The suits obscure the performer — you can’t tell their gender or race so instead of evaluating the performer based on those things you can only evaluate the performance and the shapes, sounds, and colors made by the suits. Cave exhibits his suits in museums, but the best way to experience them is to see them moving. Watch the videos below to see how the Soundsuits move and how they sound.

Cave makes the suits out of raffia, beads, sequins, twigs, fur, fabric, and sometimes other found objects like the tops seen below.

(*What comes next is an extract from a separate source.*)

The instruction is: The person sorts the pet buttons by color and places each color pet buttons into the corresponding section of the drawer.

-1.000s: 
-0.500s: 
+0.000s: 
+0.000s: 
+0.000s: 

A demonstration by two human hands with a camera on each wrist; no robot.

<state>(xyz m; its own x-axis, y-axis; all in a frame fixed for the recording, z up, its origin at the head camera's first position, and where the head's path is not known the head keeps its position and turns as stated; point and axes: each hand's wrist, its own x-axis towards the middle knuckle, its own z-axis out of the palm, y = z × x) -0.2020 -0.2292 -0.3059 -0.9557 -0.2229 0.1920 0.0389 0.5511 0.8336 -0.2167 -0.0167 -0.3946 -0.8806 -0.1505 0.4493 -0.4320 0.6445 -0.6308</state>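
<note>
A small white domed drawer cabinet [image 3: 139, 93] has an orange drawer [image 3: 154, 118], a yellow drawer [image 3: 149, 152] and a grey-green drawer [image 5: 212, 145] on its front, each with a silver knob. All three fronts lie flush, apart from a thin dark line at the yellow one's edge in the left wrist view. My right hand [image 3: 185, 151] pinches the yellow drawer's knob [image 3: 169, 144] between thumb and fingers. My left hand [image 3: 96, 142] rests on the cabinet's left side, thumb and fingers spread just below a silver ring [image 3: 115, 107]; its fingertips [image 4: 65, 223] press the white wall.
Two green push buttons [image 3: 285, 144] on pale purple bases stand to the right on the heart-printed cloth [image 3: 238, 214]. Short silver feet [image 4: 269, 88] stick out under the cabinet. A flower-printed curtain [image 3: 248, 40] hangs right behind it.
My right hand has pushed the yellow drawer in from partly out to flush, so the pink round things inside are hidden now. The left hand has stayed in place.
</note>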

For our Nick Cave activity we made our own Soundsuits using the noisiest materials we had at the Art Center! They could make a cape or a dress, bracelets, necklaces, hats/headpieces — anything they wanted to make noise! The base for many of their pieces was emergency blankets which are fun to watch and to hear when dancing around in them. We also gave them things like bells, tin foil, beads, pie tins, and string. After they finished their suits we turned on some African drum music and danced and moved and made noise.

This was a great activity where the students got to be loud and crazy and express themselves through dance and movement instead of sitting and painting or drawing — which are also great activities, but this was a nice way to break it up.

Our next artist is Oliver Herring who was born in Germany in 1964 and now works in New York City. Herring is an experimental artist who does sculpture, stop-motion video, performance pieces with strangers off the street, and, as we focused on in this class, TASK Parties. These Task Parties can happen anywhere and with anything but they all have a similar infrastructure: they happen in a designated area, there are a variety of props and materials, and the participants agree to follow the rules. The rules are:

1. to write down a task on a piece of paper and add it to the TASK bin

2. to choose a random task from the bin and interpret it any which way you want using the materials given to you.

3. when you finish a task write a new task, choose a new task, and continue!

You can watch this video to see a TASK party in action. The participatory nature and open-ended interpretation of the tasks means there are endless opportunities and outcomes for every task. The tasks can be art based, interactions with other people, performances, or group projects. The things one task creates can be recycled for another task so the materials can be reused again and again.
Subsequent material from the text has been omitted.